Sócio - IAUDIT Consultoria Empresarial

Sua prática se concentra em auditoria, controles internos, mapeamento de riscos, compliance, legislações anticorrupção (12.846, FCPA, SOX, Dodd-Frank, UK Bribery) e treinamentos. Graduado em Engenharia de Produção. Participou da abertura e coordenação do Capítulo Brasil da ACFE (Association of Certified Fraud Examiners).

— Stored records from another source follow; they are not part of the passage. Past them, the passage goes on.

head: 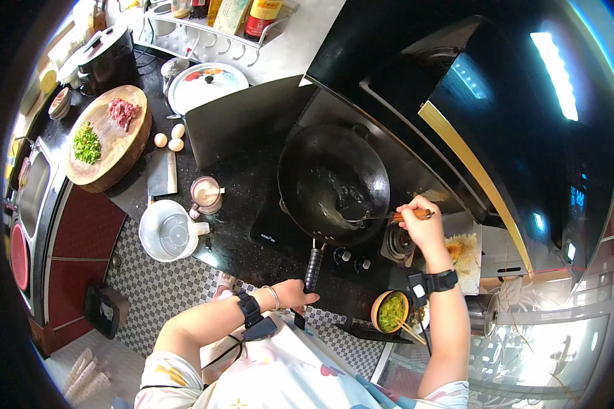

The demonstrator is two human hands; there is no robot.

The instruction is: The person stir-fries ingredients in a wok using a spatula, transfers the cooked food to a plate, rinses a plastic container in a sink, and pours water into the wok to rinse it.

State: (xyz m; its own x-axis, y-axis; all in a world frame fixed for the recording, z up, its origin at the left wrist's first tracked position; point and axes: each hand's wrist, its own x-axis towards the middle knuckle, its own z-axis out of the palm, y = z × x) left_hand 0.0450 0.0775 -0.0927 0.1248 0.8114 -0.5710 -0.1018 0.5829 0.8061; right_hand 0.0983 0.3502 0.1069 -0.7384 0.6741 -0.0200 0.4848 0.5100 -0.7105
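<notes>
A black wok [332, 179] sits on the stove, its inside wet and shiny with some pale liquid or residue at the bottom. My right hand [420, 225] is closed around the wooden handle of a metal cooking utensil [371, 217], whose working end lies inside the wok near its lower right wall. My left hand [291, 295] is at the lower end of the wok's dark ribbed handle [313, 268], the fingers curled around it. Just below the right forearm's inner side stands a bowl of chopped green vegetables [390, 312] with chopsticks [412, 331] resting on it.
Left on the counter are a round chopping board [133, 153] with minced meat [123, 113] and chopped greens [86, 144], several eggs [176, 144], a cleaver [162, 174], a lidded glass jar [206, 194] and a clear plastic jug [166, 231]. The range hood [465, 128] overhangs the right side.
</notes>
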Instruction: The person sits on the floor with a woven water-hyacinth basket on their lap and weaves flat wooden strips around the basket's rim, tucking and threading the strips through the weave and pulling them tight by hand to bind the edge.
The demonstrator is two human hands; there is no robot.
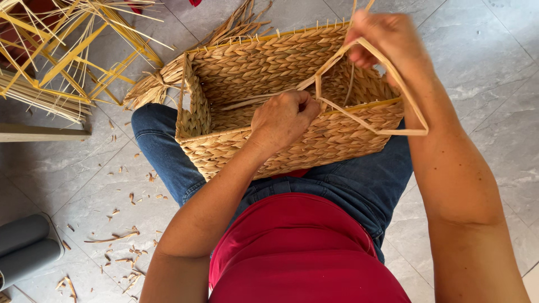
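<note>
Seated over a grey tiled floor (494, 67), with a rectangular basket of plaited golden-tan fibre (314, 147) resting on the lap in blue jeans (168, 154), open mouth turned up towards the camera. Left hand (283, 118) closed in a fist at the near rim, pinching a flat pale strand of fibre (405, 106) against the yellow edge of the frame there. Right hand (382, 39) raised above the far right corner, fingers closed on the same strand, holding it up in a long loop that drops past the wrist and outside the basket's right end. Reads as binding of the rim, caught mid-stitch: loop drawn out, not yet snug. Calls next, by the look of it, for a steady pull to take up the slack, a firm pinch at the rim so the wrap cannot slip, and care not to kink or snap the strip at its sharp bend. Up at the left, a yellow frame bristling with loose straw ends (73, 50); scattered on the tiles, short fibre scraps (120, 247); at lower left, a grey padded roll (22, 247).
</note>
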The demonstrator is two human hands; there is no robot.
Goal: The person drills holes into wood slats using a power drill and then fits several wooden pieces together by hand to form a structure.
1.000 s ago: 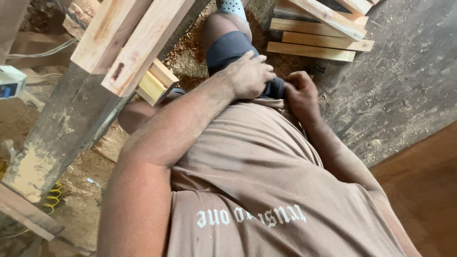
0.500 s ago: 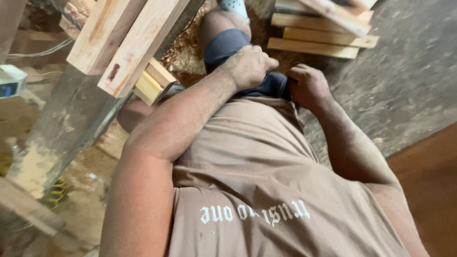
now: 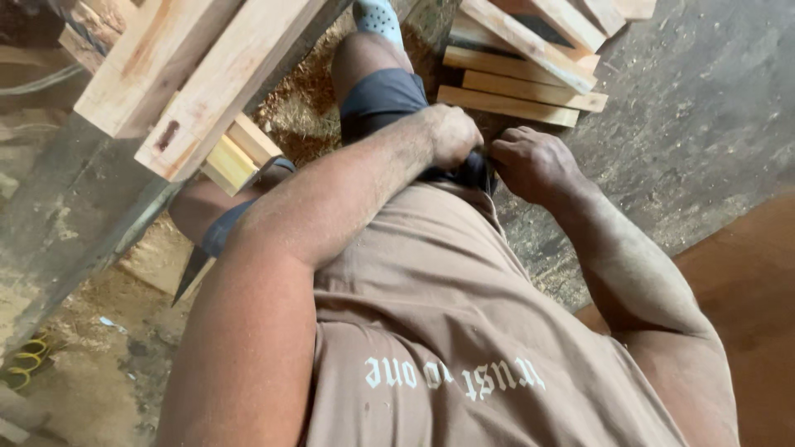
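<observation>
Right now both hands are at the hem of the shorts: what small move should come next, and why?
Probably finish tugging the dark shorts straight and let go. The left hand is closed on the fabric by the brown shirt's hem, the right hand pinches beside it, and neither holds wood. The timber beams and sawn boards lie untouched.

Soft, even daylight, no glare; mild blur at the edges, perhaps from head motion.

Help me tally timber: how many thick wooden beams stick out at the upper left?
2: one beam on the outside left, the other beam beside it on the right. Thinner strips beneath may hide more.
</observation>
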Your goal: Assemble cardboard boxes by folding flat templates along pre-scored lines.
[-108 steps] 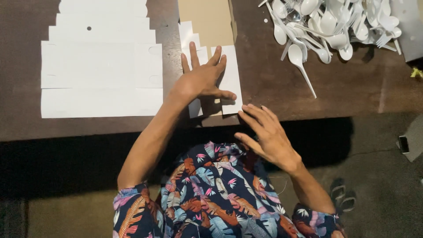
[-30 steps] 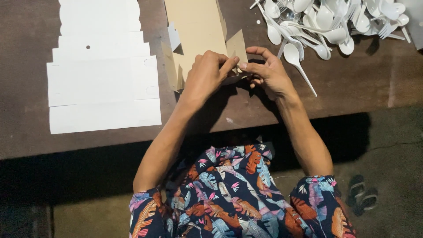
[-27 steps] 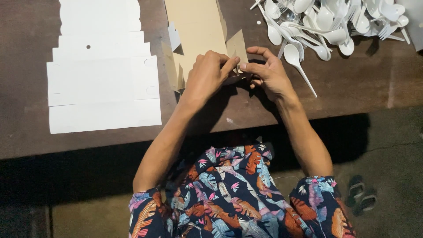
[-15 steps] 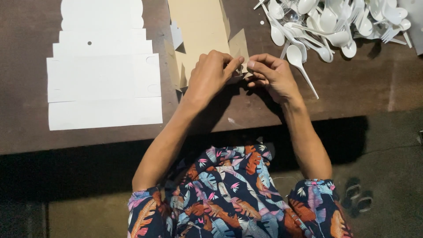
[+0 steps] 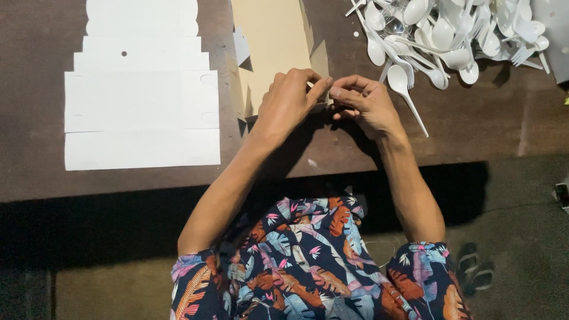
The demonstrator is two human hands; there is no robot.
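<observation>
Tan card sheet (image 5: 272, 41): flat, unfolded blank with cut flaps, lying on the dark brown table (image 5: 486, 118) at 12 o'clock from the person. Its near edge runs under both hands, which puts it within easy reach of the fingertips.

Left hand (image 5: 287, 104): resting on the sheet's near edge, fingers curled, thumb and forefinger pinched toward the other hand. Whether it holds a flap or some small item cannot be told.

Right hand (image 5: 364, 104): just at 3 o'clock of the left hand, fingertips meeting it; fingers bent in a pinch. The contents of the pinch are hidden.

White card blanks (image 5: 139, 89): overlapping stack, stepped outline, at 9 o'clock of the hands, well apart, laid flat.

White plastic spoons (image 5: 450, 29): loose heap at 1 to 2 o'clock. One spoon (image 5: 406, 89) lies apart from the heap, its handle running just beside the right hand.

Obstructions: none between the hands and the sheet; the stray spoon sits nearest the right wrist.
</observation>
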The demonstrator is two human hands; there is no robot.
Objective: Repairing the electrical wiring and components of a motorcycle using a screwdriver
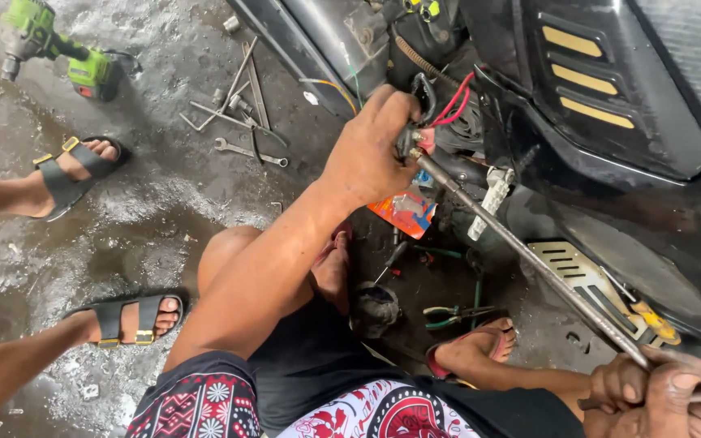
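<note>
Head view: L hand (367,154) is clamped round the socket end of a long steel extension bar (529,259), pressed to a fitting beside red wires (458,101) in the black scooter body (610,122). R hand (663,389) is closed on the bar's handle end, low at frame right. Judged: bar best kept straight on the fitting, L hand steadying while R turns. Containers: none seen open; an orange packet (406,212) lies shut on the floor, contents not visible. Spanners (241,109) and a green impact driver (50,49) lie loose on wet concrete. Another person's sandalled feet (75,174) stand at left.
</note>
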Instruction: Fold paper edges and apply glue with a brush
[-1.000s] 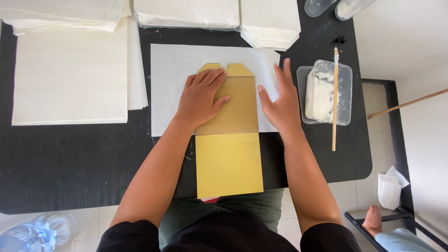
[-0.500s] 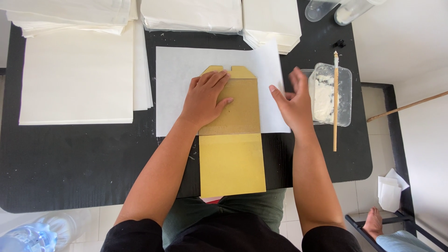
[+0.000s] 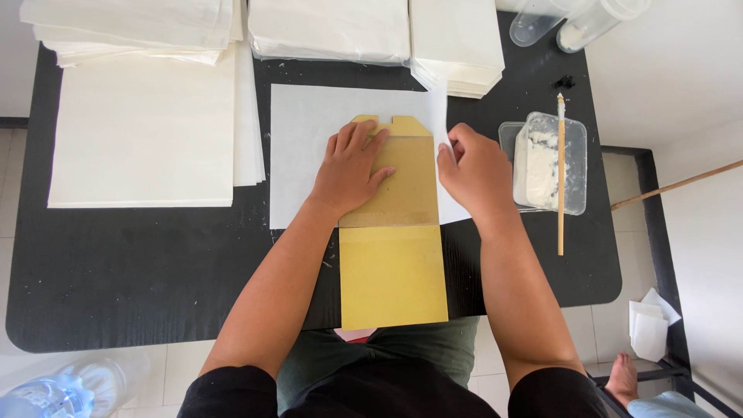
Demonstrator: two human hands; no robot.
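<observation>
- A black table [image 3: 139, 279] is seen from above, with stacks of white paper [image 3: 139, 131] laid along its far edge and left side.
- A single white sheet [image 3: 309, 147] is spread flat at the middle of the table, under the work.
- A yellow-brown card template [image 3: 391, 271] is laid on that sheet; its near half hangs past the table's front edge, and its far half, with two small tabs, is on the white sheet.
- The work is judged to be at an early stage: the template is placed and pinned, while the sheet's right edge is only being lifted; no fold is completed and no paste is seen on the sheet.
- The left hand [image 3: 352, 170] is pressed flat on the template's upper half, fingers spread wide, nothing gripped, forearm stretched straight forward.
- The right hand [image 3: 476, 174] is curled at the template's right edge, fingers closed narrowly in a pinch on the white sheet's edge.
- A clear tub of white paste [image 3: 546, 162] is set just right of that hand, with a thin stick [image 3: 560, 186] laid across it.
</observation>
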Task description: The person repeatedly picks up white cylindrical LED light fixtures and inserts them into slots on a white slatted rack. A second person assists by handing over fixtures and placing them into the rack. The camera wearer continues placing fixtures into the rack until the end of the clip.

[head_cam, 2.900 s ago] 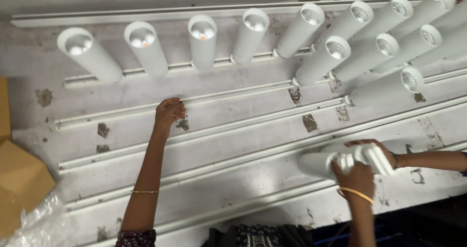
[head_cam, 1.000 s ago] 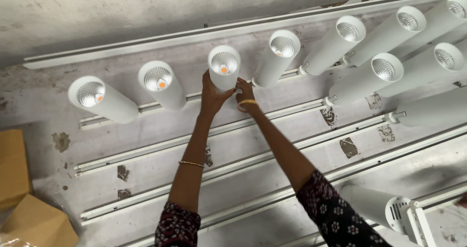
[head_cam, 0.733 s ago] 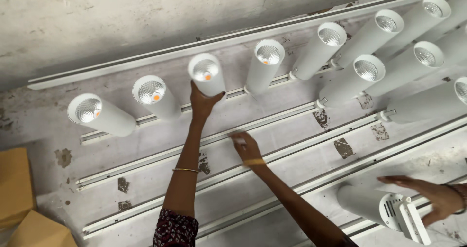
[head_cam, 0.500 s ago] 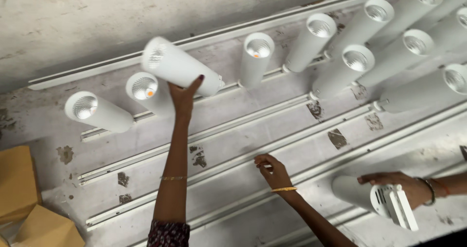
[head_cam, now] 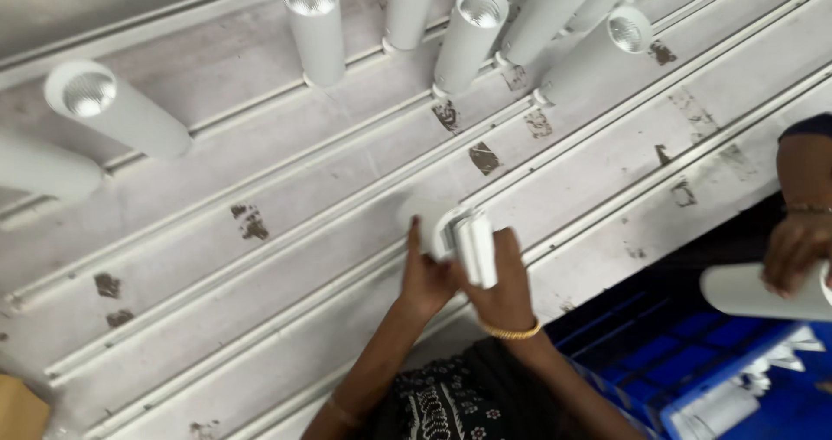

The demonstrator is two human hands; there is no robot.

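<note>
White rails run slantwise across a scuffed grey counter, and a row of white cylindrical track lights stands clipped along the upper rails. Near the lower rail, both hands meet on one loose white track light: the left hand has its grip closed on the barrel from the left, the right hand holds the flat adapter end. At the right edge, another person's hand rests on a separate white cylinder above a blue crate.
</note>
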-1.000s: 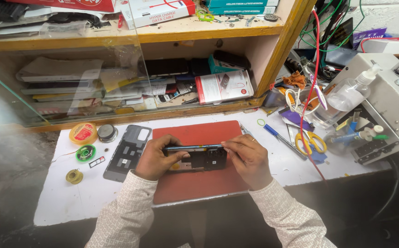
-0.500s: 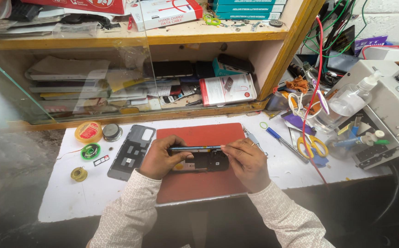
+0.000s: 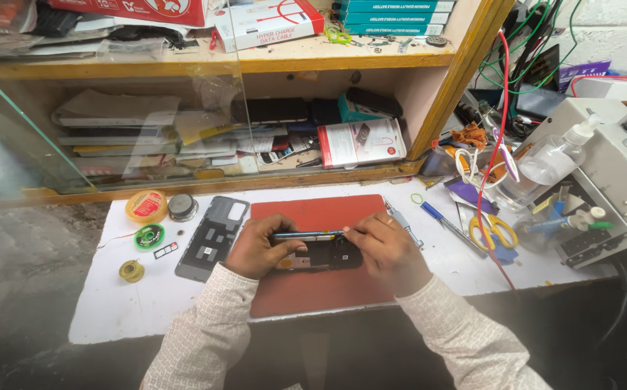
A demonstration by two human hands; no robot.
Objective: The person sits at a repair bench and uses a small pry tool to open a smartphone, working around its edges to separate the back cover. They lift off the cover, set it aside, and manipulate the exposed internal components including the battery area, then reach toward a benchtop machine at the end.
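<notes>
An opened black phone [image 3: 324, 254] lies on a red mat [image 3: 313, 217] at the middle of the white worktop. My left hand [image 3: 259, 247] grips its left end. My right hand [image 3: 385, 245] grips its right end. Between both hands the phone's thin upper part, with a bluish edge [image 3: 306, 235], is raised on its side above the body. A dark back cover [image 3: 212, 237] lies flat just left of the mat, apart from my left hand.
Rolls of tape and solder [image 3: 146, 206] sit left of the cover. A blue pen [image 3: 440, 217], yellow-handled scissors [image 3: 492, 231], a clear pump bottle [image 3: 551, 159] and a grey machine [image 3: 616, 180] crowd the right. Wooden shelves [image 3: 255, 65] with boxes and papers stand behind.
The camera has shifted slightly. Both hands stay on the phone in nearly the same place on the red mat.
</notes>
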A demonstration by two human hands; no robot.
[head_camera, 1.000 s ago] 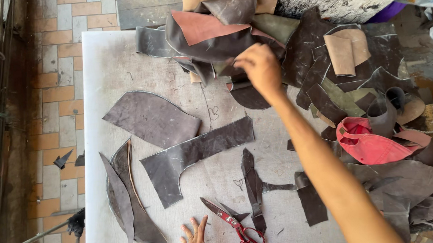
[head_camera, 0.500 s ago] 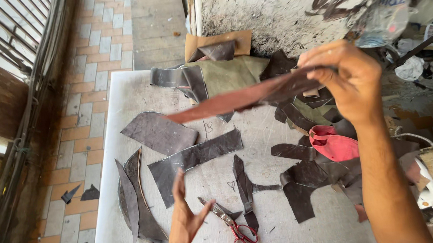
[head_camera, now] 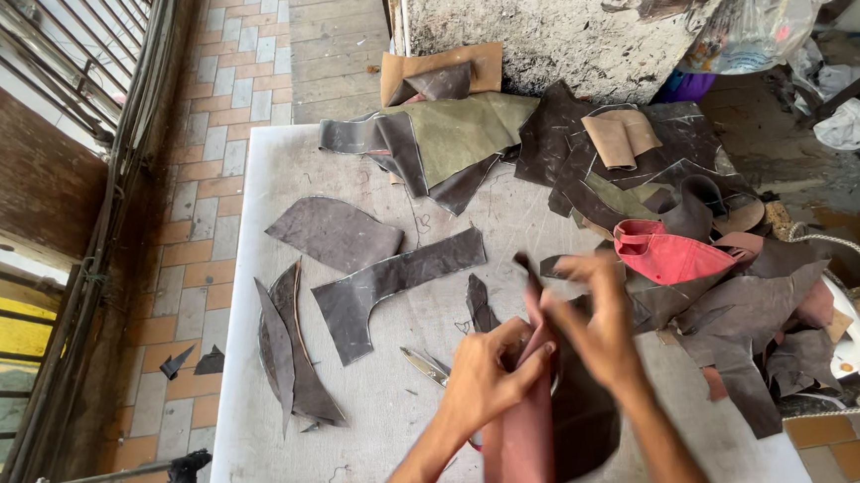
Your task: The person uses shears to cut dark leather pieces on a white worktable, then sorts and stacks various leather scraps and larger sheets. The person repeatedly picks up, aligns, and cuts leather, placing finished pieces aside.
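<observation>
Left hand: your left hand (head_camera: 486, 375) has its fingers curled shut on the long reddish-brown leather piece (head_camera: 521, 435), thumb on top, pinching its left edge
Right hand: your right hand (head_camera: 594, 326) is blurred; its fingers bend down and close on the same leather piece just beside your left fingertips
Leather piece: it hangs from both grips toward you, its dark underside showing below your right fingers
Scissors: metal blades (head_camera: 426, 365) lie on the white work table (head_camera: 264, 451) just left of your left fingers, handles hidden by your wrist
Beyond your fingertips: a dark grey L-shaped leather cutout (head_camera: 388, 286) lies flat, with a rounded grey cutout (head_camera: 335, 233) farther off
Right of your right fingers: a folded red leather piece (head_camera: 672, 255) sits on a heap of dark brown scraps (head_camera: 743, 322)
Far left of your fingers: two curved dark strips (head_camera: 292, 349) lie side by side
</observation>
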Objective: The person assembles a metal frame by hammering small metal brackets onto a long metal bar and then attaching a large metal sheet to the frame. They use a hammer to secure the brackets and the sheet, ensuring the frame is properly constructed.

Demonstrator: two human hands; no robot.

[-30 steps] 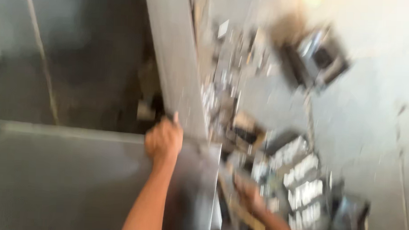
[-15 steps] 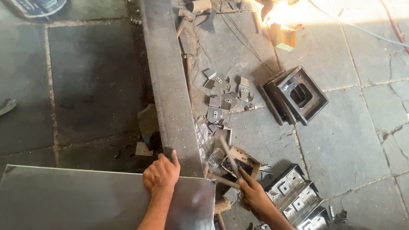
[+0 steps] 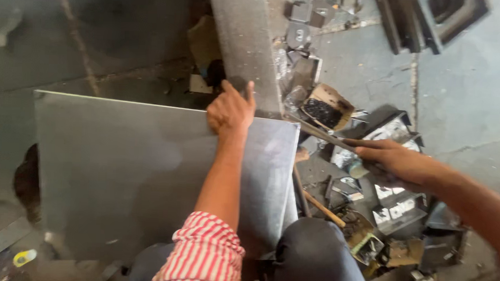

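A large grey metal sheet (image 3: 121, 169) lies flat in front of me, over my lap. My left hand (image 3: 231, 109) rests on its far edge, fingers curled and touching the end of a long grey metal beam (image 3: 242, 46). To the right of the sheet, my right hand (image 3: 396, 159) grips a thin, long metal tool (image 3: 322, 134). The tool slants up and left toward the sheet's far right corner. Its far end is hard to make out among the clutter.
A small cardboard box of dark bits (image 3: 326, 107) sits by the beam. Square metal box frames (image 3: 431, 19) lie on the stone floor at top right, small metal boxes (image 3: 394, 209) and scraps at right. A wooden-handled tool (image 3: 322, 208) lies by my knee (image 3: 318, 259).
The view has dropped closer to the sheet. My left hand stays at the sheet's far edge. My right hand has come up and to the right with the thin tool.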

Certificado pela ACFE em Prevention and Deterrence of FCPA Violations, Detecting Financial Statement Fraud e Maximizing the Search, Minimizing the Time. Membro convidado da Comissão Avaliadora do Prêmio ‘’Empresas Mais Éticas’’, edições 2013 e 2014, promovido pelo Instituto Ética nos Negócios. Palestrante sobre temas de Governança, Riscos e Compliance no CONTECSI (International Conference on Information Systems and Technology Management), promovido pela FEA-USP (Faculdade de Economia, Administração e Contabilidade da Universidade de São Paulo), ANEFAC (Associação Nacional dos Executivos de Finanças, Administração e Contabilidade) e LEC (Legal Ethics Compliance), sendo também, nesta última, articulista.